Kleine Städte haben meistens auch kleine, feine und geniale Geschäfte. Neben gut ausgesuchter Gastronomie kann aus unserer Sicht in Zeiten von Online-Shops nur das Persönliche, Besondere, helfen, Gäste in die Innenstädte zu ziehen. Hier sind ein paar Ideen:

Leerstehende einst riesige Einkaufszentren können gefüllt werden, indem man vielen kleinen Geschäften und Startups die Chance gibt, hier einige Quadratmeter Shopfläche zu mieten. Das sieht dann ein bisschen aus, wie ein orientalischer Markt, macht aber Städte durchaus spannend und attraktiv.

Eine andere Möglichkeit ist ein “pop-up-store”. Was wäre denn, wenn man Geschäfte, die leer stehen, wochen- oder monatsweise an Gründer oder besondere Verkäufer vermietet und so ein Ladengeschäft aufpoppen lässt. So bleibt die Innenstadt immer wieder spannend und zieht Besucher an.

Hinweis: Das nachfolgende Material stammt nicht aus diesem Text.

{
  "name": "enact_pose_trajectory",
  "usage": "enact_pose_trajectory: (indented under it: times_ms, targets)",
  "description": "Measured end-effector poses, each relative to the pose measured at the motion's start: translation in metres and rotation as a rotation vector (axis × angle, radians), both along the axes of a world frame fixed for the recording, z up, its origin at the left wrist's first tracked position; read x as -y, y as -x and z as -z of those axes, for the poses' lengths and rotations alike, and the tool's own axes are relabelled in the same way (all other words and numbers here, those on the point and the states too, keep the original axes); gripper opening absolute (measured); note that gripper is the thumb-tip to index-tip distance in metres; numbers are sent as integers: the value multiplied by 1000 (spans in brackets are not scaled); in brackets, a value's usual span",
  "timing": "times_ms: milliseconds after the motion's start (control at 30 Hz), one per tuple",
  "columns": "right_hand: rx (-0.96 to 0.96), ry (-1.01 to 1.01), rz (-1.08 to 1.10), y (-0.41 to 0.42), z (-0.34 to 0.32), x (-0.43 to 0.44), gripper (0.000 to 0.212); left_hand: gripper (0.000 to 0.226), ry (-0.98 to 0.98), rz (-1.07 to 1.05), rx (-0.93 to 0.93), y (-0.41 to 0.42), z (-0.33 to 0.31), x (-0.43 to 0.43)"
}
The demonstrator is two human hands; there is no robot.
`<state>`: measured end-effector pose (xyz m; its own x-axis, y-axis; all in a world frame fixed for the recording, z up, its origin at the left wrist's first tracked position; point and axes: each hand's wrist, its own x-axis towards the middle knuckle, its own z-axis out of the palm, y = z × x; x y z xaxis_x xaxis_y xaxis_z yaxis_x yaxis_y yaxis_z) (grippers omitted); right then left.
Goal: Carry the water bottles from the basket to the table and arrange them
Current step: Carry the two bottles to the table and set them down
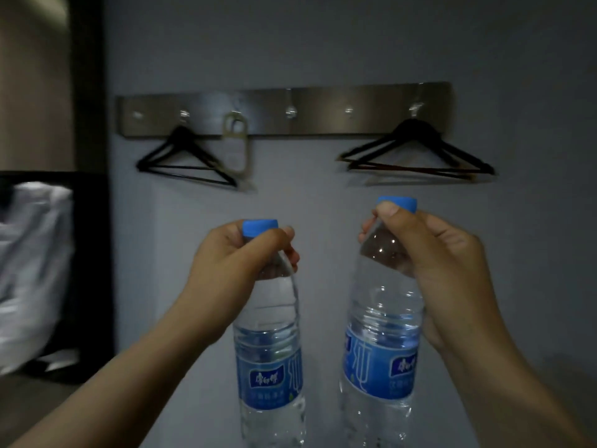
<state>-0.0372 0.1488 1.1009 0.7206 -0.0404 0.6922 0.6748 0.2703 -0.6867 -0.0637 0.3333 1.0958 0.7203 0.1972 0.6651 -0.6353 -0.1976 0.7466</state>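
- The fingers (284,236) of the left hand (232,257) are curled round the neck of the left bottle (269,367), just under its blue cap (260,227).
- The neck of the right bottle (381,350) is gripped in the same way by the right hand (433,253).
- Both bottles are held upright in the air at 6 o'clock, side by side and apart; no basket or table is seen.
- Only the necks are held, so a heavy bottle could probably slip or swing into the other one if a grip is loosened.
- Counted: two bottles, two caps, one hook rail (323,108) at 12 o'clock, one hanger (184,160) at 10 o'clock; the hanger bunch (416,153) at 1 o'clock cannot be counted.
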Motion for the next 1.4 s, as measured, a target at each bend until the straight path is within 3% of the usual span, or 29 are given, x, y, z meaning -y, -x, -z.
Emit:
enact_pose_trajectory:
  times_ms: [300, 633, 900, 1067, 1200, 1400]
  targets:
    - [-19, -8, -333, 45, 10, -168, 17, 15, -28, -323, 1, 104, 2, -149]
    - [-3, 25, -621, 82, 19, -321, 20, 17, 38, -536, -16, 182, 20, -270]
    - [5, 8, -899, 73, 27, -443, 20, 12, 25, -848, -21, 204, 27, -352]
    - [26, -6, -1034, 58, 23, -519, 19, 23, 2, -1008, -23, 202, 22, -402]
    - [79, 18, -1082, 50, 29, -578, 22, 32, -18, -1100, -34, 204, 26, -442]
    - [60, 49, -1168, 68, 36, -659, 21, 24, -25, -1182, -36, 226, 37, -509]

Zusammenarbeit. Gemeinsam statt einsam. Kleine Städte mögen vielleicht die ein oder andere Herausforderung haben, eines haben sie mit Sicherheit großen Cities voraus: Man kennt sich. Das ist eine wunderbare Basis, um gemeinsam was auf die Beine zu stellen. Warum also nicht in einem leerstehenden Ladengeschäft mit mehreren kleinen Erzeugern gemeinsam eine Verkaufsstelle einrichten? Warum nicht einen Co-Working-Space einrichten, in dem sich die kleinen Dienstleister der Stadt tageweise einmieten können?